One problem involved the authors’ failure to provide accurate descriptions of measures and/or important methodological aspects of some key studies. For example, their description of the Columbia County study (Lefkowitz, Eron, Walder, & Huesmann, 1977) mischaracterized the dependent variable as “a boy’s exposure to media violence” (Anderson et al., 2003, p. 87, italics added), when in fact it really involved the child’s maternally-reported preference for a particular program (Lefkowitz et al., 1977). Similarly, the authors mischaracterized the two contrast communities in the Notel study (Williams, 1986) as being “without TV” (Anderson et al., 2003, p. 89), when in fact television had previously been available in these two communities for a number of years. Clearly, the authors misstated the facts regarding these two studies.

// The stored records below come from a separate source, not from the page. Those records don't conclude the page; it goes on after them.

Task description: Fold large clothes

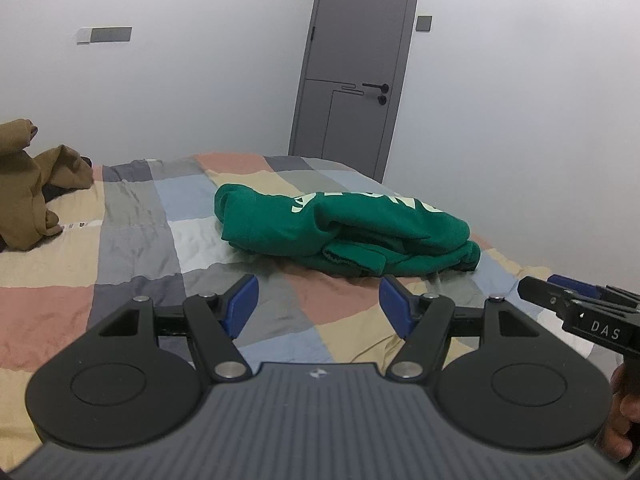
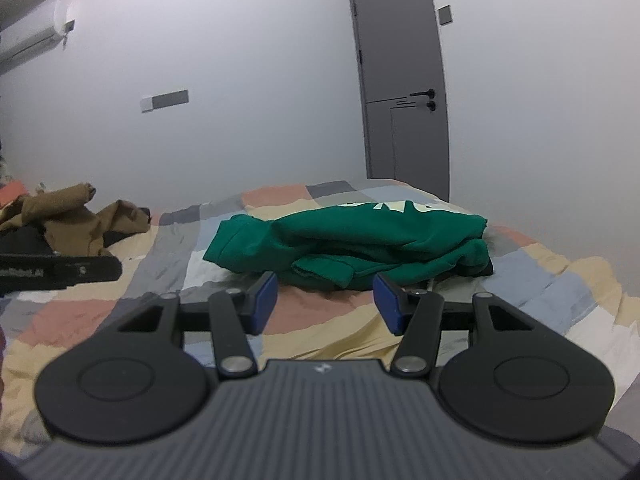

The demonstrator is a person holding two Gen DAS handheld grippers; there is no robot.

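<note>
**Sweatshirt lies bundled mid-bed, both tongs empty above the quilt**

Approach matters most at this point; the green sweatshirt [image 1: 344, 228] looks loosely folded, perhaps already finished, perhaps awaiting one more pass, and I cannot say which from these views. If another fold is due, each tong should probably take a single outer edge rather than bite into the thick stack; a pinch through several layers would likely drag the whole bundle across the patchwork quilt [image 1: 132, 240]. Lifting both corners level and together should keep the fold square.

Left gripper [image 1: 318, 306] hangs with its blue pads well apart, holding nothing; right gripper [image 2: 325, 303] is likewise spread and empty, just short of the garment's near edge; neither touches cloth.

Sweatshirt sits near the bed's centre, towards the far side; it is dark green, soft and thick, with pale lettering on its upper face, a ribbed cuff poking out at the near edge. A brown garment [image 2: 68, 216] lies crumpled well off to the left; a grey door [image 1: 352, 64] stands beyond.
</note>
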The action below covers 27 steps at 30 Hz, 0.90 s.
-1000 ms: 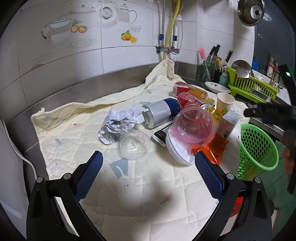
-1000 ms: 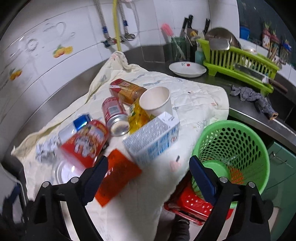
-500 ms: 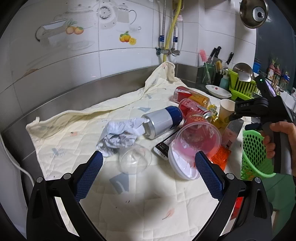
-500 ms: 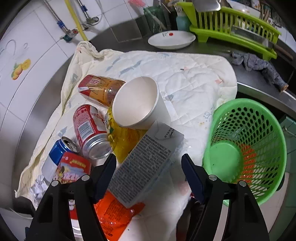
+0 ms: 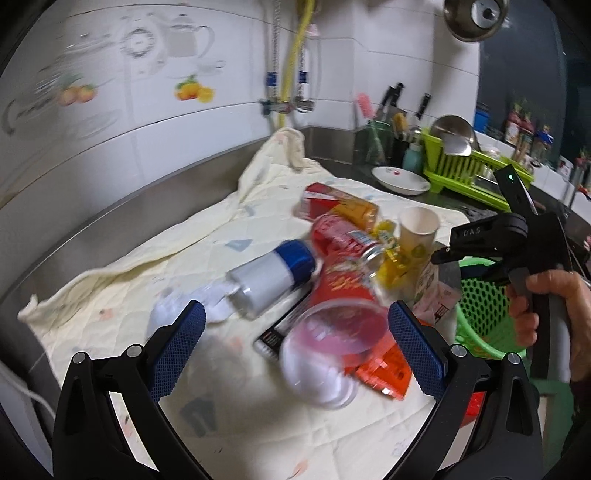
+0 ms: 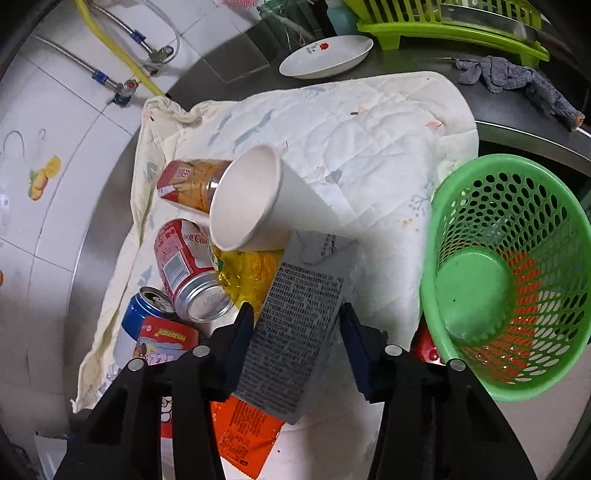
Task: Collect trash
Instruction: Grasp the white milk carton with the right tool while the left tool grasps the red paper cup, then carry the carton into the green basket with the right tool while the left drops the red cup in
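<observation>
Trash lies on a cream quilted cloth (image 6: 369, 122): a grey carton (image 6: 295, 325), a white paper cup (image 6: 255, 199), a red cola can (image 6: 184, 269), a blue-and-silver can (image 5: 269, 277), a clear plastic cup (image 5: 340, 328), an orange wrapper (image 6: 240, 435). My right gripper (image 6: 297, 328) has its fingers on both sides of the grey carton, closed in against it. It also shows in the left wrist view (image 5: 443, 256) beside the green basket (image 6: 506, 266). My left gripper (image 5: 295, 347) is open and empty above the clear cup.
A white plate (image 6: 325, 59), a green dish rack (image 6: 450, 26) and a grey rag (image 6: 517, 81) sit on the steel counter behind the cloth. The tiled wall with pipes (image 5: 288, 74) runs along the back. The basket hangs past the counter's front edge.
My right gripper has come down over the grey carton and its fingers have narrowed onto it. My left gripper has swung right, toward the pile of cans and cups.
</observation>
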### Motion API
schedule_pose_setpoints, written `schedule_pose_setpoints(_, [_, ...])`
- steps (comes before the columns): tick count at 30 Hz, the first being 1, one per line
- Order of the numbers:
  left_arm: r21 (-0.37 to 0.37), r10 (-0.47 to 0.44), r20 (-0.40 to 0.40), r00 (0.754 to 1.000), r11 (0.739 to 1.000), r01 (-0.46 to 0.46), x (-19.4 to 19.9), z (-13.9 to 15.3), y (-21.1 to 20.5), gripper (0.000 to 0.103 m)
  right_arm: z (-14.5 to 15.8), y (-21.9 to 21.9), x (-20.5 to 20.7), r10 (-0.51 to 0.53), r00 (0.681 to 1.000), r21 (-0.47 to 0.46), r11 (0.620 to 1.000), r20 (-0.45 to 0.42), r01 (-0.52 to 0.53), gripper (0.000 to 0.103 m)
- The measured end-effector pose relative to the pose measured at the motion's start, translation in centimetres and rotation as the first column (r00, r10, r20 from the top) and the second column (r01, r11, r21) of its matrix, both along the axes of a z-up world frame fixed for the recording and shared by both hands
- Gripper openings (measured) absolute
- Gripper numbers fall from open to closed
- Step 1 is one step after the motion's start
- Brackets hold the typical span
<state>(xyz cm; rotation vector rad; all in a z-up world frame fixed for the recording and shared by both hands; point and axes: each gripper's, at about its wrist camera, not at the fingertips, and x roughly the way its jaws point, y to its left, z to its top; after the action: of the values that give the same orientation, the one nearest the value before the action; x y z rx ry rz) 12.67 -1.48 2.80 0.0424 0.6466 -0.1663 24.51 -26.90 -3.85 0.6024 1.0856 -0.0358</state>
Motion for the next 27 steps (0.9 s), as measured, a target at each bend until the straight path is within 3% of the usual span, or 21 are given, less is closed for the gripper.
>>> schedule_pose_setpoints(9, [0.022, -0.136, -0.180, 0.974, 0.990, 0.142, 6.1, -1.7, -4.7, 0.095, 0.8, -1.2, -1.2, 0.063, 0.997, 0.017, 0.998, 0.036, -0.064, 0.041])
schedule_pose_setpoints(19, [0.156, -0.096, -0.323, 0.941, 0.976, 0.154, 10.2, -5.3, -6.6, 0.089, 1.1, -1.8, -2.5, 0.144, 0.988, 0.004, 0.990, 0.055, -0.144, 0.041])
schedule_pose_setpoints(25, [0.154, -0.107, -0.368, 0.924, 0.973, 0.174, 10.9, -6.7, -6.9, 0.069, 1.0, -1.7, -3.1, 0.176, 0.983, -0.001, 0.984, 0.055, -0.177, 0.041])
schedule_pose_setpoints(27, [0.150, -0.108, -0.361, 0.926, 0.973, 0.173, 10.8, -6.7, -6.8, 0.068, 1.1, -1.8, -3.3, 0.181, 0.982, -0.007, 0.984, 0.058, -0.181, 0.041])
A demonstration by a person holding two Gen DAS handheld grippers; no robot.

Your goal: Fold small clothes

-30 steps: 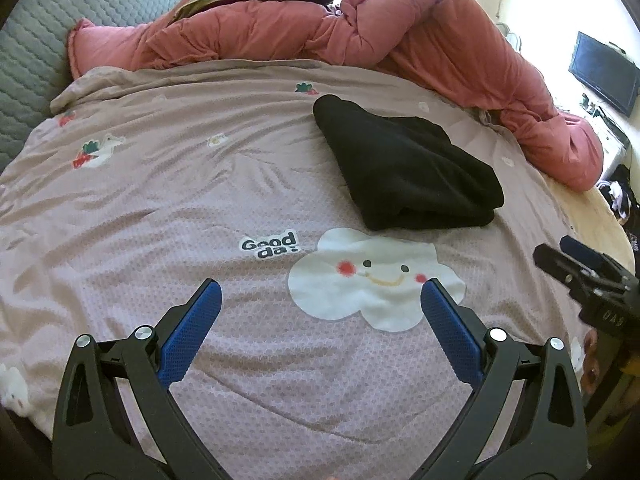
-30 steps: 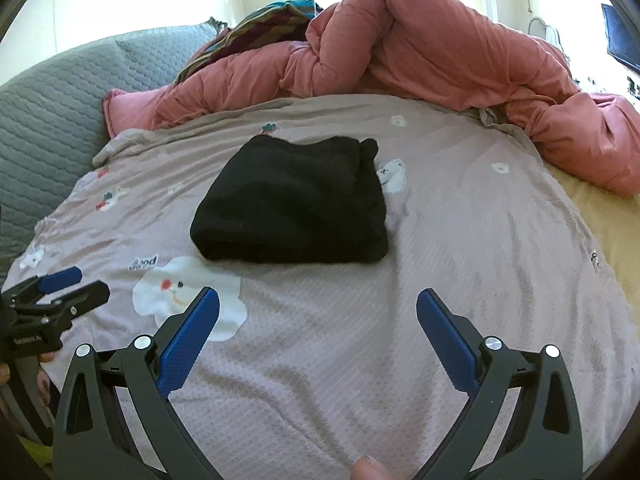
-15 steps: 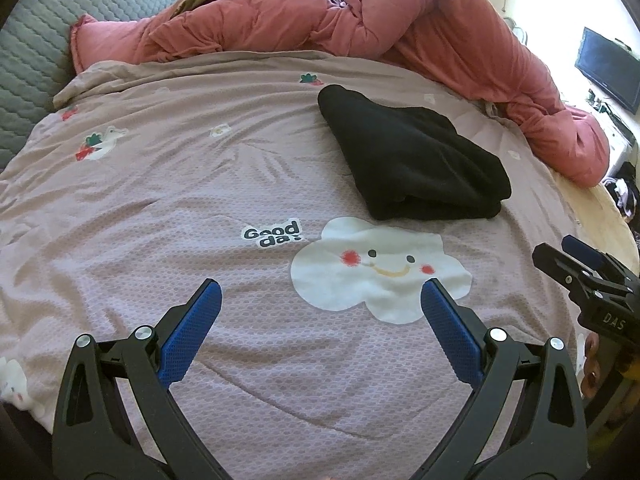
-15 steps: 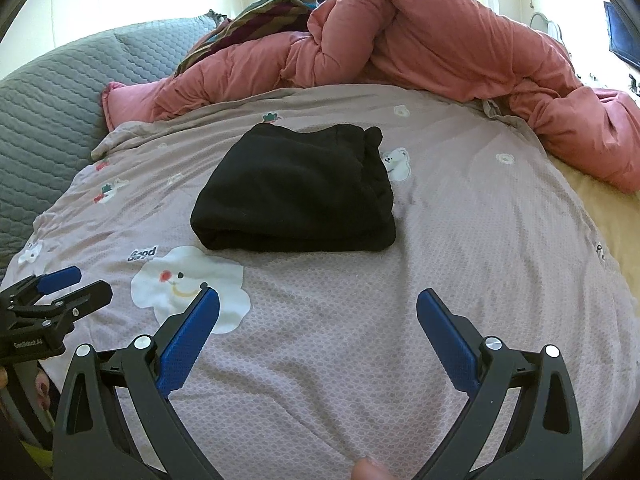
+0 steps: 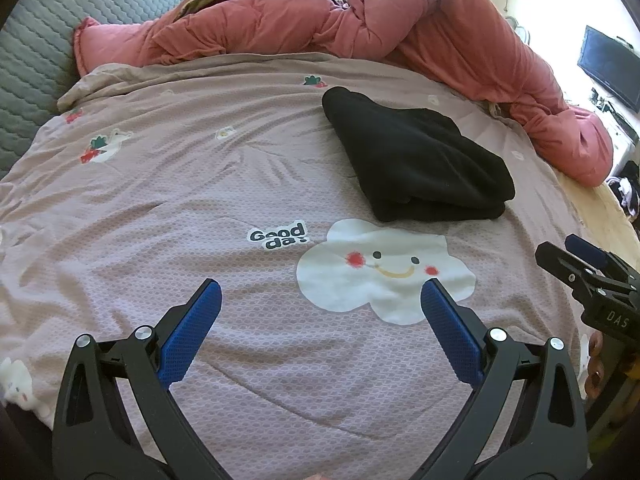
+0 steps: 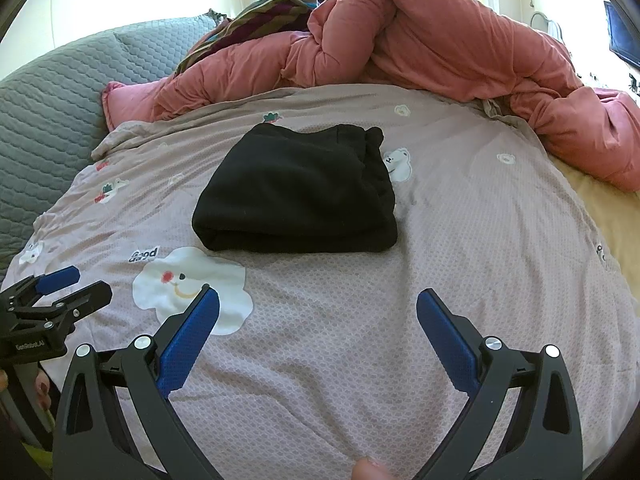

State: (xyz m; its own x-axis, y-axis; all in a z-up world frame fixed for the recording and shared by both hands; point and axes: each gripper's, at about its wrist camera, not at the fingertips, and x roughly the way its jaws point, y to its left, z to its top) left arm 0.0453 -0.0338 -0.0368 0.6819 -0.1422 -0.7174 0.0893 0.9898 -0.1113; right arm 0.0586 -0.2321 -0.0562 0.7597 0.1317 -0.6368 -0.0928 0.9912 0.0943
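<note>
A black garment (image 5: 416, 160) lies folded into a thick rectangle on the mauve bedspread (image 5: 200, 184), above a white smiling cloud print (image 5: 384, 268). It also shows in the right wrist view (image 6: 296, 190), centred ahead. My left gripper (image 5: 320, 292) is open and empty, hovering over the bedspread, well short and left of the garment. My right gripper (image 6: 318, 300) is open and empty, hovering in front of the garment. Each gripper shows at the edge of the other's view: the right one (image 5: 568, 256), the left one (image 6: 60, 284).
A bunched pink duvet (image 5: 360, 28) lies along the far side and right of the bed. A grey quilted headboard (image 6: 52, 92) is at the left. Striped fabric (image 6: 264, 12) sits on the duvet. A dark screen (image 5: 608, 68) stands at far right.
Both grippers have tilted or drawn slightly so the garment and cloud print sit lower in view. Both stay open. The garment has not moved.
</note>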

Anderson et al. (2003) also selectively reported results supporting their position while failing to report results from the same study that contradict their position. For example, in discussing the Columbia County study, the authors failed to note that females’ preference for violent TV at age 8 actually negatively predicted their aggression at age 19 (Lefkowitz et al., 1977). Also, in discussing the Belson (1978) study, the authors failed to note that only one of Belson’s 20 major hypotheses unequivocally supported the causal relationship between TV viewing and aggressive behavior. Finally, in discussing the Cross-national studies (Huesmann & Eron, 1986b), the authors failed to state that of the 52 possible correlations in the five countries, 13 (25 percent) were not reported, 21 (40 percent) were significant, and 18 (35 percent) were not significant (Moeller, 2001). They also failed to state that, considering all six multiple regression analyses that were conducted, the only instances in which actual earlier TV violence viewing significantly predicted later aggression were for girls in the United States and for both sexes in the Israeli city (but not in the Israeli kibbutz) (Bachrach, 1986; Huesmann & Eron, 1986a, 1986b; Moeller, 2001).

Anderson et al. (2003) also failed to include or describe important studies that contradict their position. One example involves a 10-year research program conducted by Gadow and Sprafkin (1993) with children identified as “emotionally disturbed.” In their field studies, these authors found that “nonaggressive content can exacerbate the symptoms of emotional disturbance to a greater degree than aggression-laden material” (Gadow & Sprafkin, 1993, p. 60). They concluded that, based on their studies, “evidence supporting a causal link between television violence and aggressive behavior is weak or inconclusive at best” (Gadow & Sprafkin, 1993, p. 61).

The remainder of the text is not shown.